** Material for the task follows **

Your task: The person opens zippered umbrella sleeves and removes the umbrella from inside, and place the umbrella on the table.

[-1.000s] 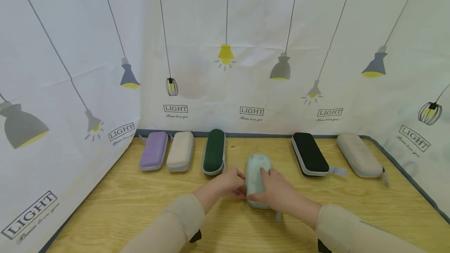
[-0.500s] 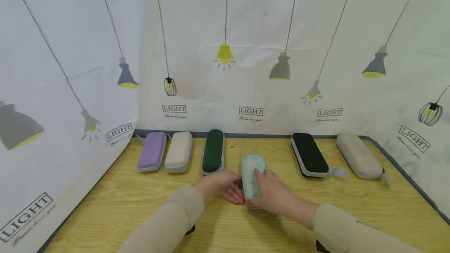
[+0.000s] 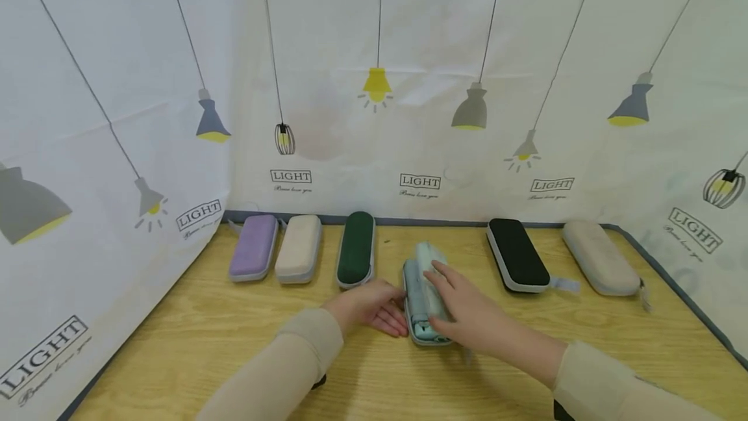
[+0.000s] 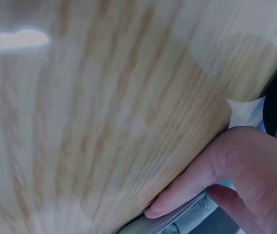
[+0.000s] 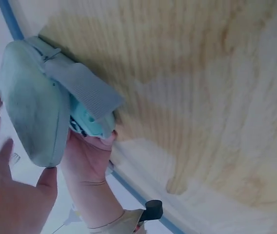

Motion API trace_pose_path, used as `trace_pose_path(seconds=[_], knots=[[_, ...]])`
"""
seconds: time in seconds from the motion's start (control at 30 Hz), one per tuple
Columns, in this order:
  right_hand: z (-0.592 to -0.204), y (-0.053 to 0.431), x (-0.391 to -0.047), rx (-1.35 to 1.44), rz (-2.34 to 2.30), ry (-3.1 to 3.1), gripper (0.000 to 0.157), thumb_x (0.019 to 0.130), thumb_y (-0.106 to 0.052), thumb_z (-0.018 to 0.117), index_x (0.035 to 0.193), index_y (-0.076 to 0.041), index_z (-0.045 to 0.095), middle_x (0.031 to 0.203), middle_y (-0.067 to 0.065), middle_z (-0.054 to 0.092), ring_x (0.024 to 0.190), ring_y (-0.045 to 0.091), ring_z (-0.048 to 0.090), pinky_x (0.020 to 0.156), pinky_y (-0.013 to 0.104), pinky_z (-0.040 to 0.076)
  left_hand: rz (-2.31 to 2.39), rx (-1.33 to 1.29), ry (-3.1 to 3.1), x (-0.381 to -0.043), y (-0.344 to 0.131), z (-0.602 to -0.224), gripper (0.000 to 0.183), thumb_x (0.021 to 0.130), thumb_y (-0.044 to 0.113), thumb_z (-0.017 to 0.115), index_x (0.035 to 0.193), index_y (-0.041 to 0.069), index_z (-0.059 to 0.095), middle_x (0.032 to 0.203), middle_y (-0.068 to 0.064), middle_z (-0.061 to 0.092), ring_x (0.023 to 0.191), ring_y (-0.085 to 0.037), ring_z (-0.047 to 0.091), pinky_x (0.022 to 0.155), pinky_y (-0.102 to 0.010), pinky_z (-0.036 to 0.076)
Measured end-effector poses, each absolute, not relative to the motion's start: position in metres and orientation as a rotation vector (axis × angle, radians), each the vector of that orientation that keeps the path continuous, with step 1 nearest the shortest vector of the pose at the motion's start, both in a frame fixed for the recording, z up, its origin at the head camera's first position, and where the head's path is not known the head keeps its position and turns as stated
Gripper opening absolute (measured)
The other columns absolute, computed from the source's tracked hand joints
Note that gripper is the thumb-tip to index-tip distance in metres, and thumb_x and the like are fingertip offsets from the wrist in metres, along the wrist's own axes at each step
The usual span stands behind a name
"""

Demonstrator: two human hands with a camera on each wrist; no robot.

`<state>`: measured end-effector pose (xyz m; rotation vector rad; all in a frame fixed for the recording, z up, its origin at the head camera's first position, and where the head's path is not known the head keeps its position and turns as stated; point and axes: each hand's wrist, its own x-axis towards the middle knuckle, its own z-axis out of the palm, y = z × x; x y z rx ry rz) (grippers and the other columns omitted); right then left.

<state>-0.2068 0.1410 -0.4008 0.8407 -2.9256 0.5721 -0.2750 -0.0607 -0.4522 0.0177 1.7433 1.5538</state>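
Now touching the left side of the mint case (image 3: pixel 427 291) with straight fingers of the left hand (image 3: pixel 373 309); touching its raised lid (image 5: pixel 33 105) with spread fingers of the right hand (image 3: pixel 467 310). Found mid-table, nearer than the green case (image 3: pixel 356 249) and right of it.

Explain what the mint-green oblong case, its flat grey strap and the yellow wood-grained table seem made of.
The mint-green oblong case seems matte, stiff fabric or faux leather: its curves hold, unshiny. Its flat grey strap seems woven webbing, finely ribbed. The yellow wood-grained table, glossy where light glares, may be wood or printed film.
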Motion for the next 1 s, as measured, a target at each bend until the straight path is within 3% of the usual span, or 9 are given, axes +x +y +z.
trace_pose_path(seconds=[0.1, 0.23, 0.33, 0.47, 0.57, 0.67, 0.83, 1.0], knots=[[-0.394, 0.142, -0.207, 1.038, 0.503, -2.796, 0.051, 0.081, -0.016, 0.060, 0.129, -0.007, 0.046, 0.135, 0.008, 0.037, 0.124, 0.023, 0.034, 0.097, 0.040, 0.033, 1.558, 0.002, 1.751, -0.275, -0.059, -0.452, 0.028, 0.092, 0.023, 0.044, 0.094, -0.005, 0.050, 0.080, -0.027, 0.063, 0.067, -0.030, 0.064, 0.064, -0.042, 0.051], [-0.385, 0.140, -0.207, 1.202, 0.423, -2.726, 0.037, 0.077, 0.001, 0.054, 0.113, -0.008, 0.059, 0.113, 0.001, 0.054, 0.106, 0.014, 0.050, 0.087, 0.033, 0.042, 1.560, -0.008, 1.759, -0.274, -0.058, -0.450, 0.028, 0.091, 0.023, 0.045, 0.095, -0.004, 0.051, 0.080, -0.026, 0.064, 0.067, -0.030, 0.065, 0.064, -0.042, 0.051], [-0.381, 0.136, -0.207, 1.199, 0.329, -2.746, 0.031, 0.078, 0.002, 0.054, 0.106, -0.009, 0.063, 0.099, -0.002, 0.059, 0.093, 0.013, 0.055, 0.078, 0.031, 0.046, 1.558, -0.001, 1.769, -0.273, -0.058, -0.448, 0.029, 0.091, 0.024, 0.046, 0.096, -0.003, 0.053, 0.079, -0.025, 0.064, 0.067, -0.030, 0.065, 0.064, -0.041, 0.051], [-0.382, 0.129, -0.209, 1.040, 0.149, -2.822, 0.019, 0.083, -0.018, 0.060, 0.100, -0.011, 0.065, 0.087, -0.003, 0.061, 0.079, 0.013, 0.057, 0.068, 0.031, 0.047, 1.555, 0.004, 1.773, -0.273, -0.059, -0.448, 0.029, 0.091, 0.024, 0.046, 0.094, -0.004, 0.054, 0.079, -0.025, 0.064, 0.068, -0.030, 0.065, 0.063, -0.041, 0.052], [-0.387, 0.123, -0.211, 0.847, 0.018, -2.914, 0.035, 0.082, -0.039, 0.061, 0.105, -0.012, 0.063, 0.086, -0.002, 0.063, 0.074, 0.014, 0.059, 0.062, 0.033, 0.047, 1.557, -0.005, 1.767, -0.274, -0.059, -0.449, 0.029, 0.090, 0.025, 0.046, 0.092, -0.003, 0.054, 0.080, -0.025, 0.064, 0.068, -0.031, 0.065, 0.063, -0.041, 0.052], [-0.393, 0.118, -0.215, 0.676, -0.031, -3.024, 0.053, 0.080, -0.050, 0.060, 0.115, -0.010, 0.057, 0.084, 0.001, 0.064, 0.067, 0.015, 0.058, 0.055, 0.034, 0.047, 1.556, -0.010, 1.764, -0.276, -0.060, -0.451, 0.029, 0.090, 0.025, 0.046, 0.091, -0.003, 0.054, 0.081, -0.025, 0.064, 0.068, -0.030, 0.065, 0.063, -0.041, 0.052], [-0.404, 0.112, -0.218, 0.527, -0.006, -3.119, 0.072, 0.077, -0.058, 0.057, 0.125, -0.005, 0.045, 0.061, -0.001, 0.054, 0.047, 0.013, 0.048, 0.041, 0.031, 0.038, 1.551, -0.001, 1.767, -0.277, -0.059, -0.452, 0.030, 0.091, 0.025, 0.046, 0.091, -0.003, 0.056, 0.080, -0.025, 0.064, 0.068, -0.030, 0.065, 0.064, -0.041, 0.052], [-0.415, 0.107, -0.221, 0.448, 0.011, -3.159, 0.081, 0.077, -0.062, 0.053, 0.131, -0.003, 0.037, 0.052, 0.000, 0.048, 0.041, 0.014, 0.044, 0.038, 0.032, 0.036, 1.534, 0.020, 1.793, -0.275, -0.058, -0.451, 0.033, 0.091, 0.025, 0.046, 0.094, -0.005, 0.058, 0.079, -0.024, 0.065, 0.069, -0.030, 0.065, 0.063, -0.040, 0.052]])
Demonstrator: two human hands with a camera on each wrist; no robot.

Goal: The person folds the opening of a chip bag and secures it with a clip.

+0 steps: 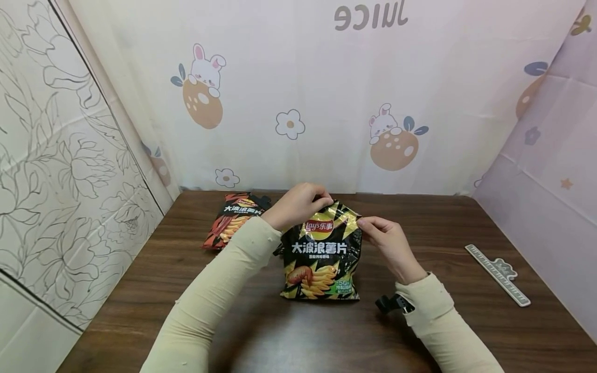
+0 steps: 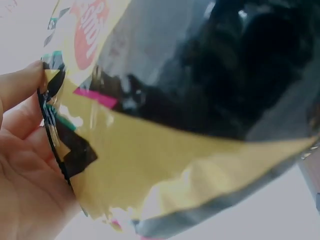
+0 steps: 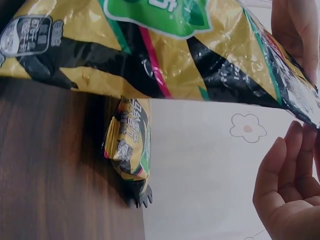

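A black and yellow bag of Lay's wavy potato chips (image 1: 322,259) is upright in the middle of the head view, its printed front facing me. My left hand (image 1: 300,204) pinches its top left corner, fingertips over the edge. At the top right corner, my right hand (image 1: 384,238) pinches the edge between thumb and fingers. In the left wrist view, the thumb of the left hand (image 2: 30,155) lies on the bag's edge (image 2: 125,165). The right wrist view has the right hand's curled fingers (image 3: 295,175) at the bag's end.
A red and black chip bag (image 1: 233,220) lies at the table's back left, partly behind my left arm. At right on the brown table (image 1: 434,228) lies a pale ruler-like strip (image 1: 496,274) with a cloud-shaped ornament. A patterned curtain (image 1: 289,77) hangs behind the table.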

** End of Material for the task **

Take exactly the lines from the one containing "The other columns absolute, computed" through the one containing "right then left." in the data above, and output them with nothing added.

The other columns absolute, computed from the source's tracked hand joints
Note that gripper is the thumb-tip to index-tip distance in metres, and thumb_x and the like are fingertip offsets from the wrist in metres, along the wrist's own axes at each step
The usual span stands behind a name
"""

Demonstrator: two human hands with a camera on each wrist; no robot.

`<state>`: measured end-effector pose (xyz m; rotation vector rad; all in a frame fixed for the recording, z up, its origin at the head camera's first position, and where the head's path is not known the head keeps its position and turns as stated; point and axes: each hand's wrist, its own x-axis towards the middle knuckle, its own z-axis out of the palm, y = z × x; x y z rx ry rz) (grippers and the other columns omitted); right then left.

The answer requires no additions.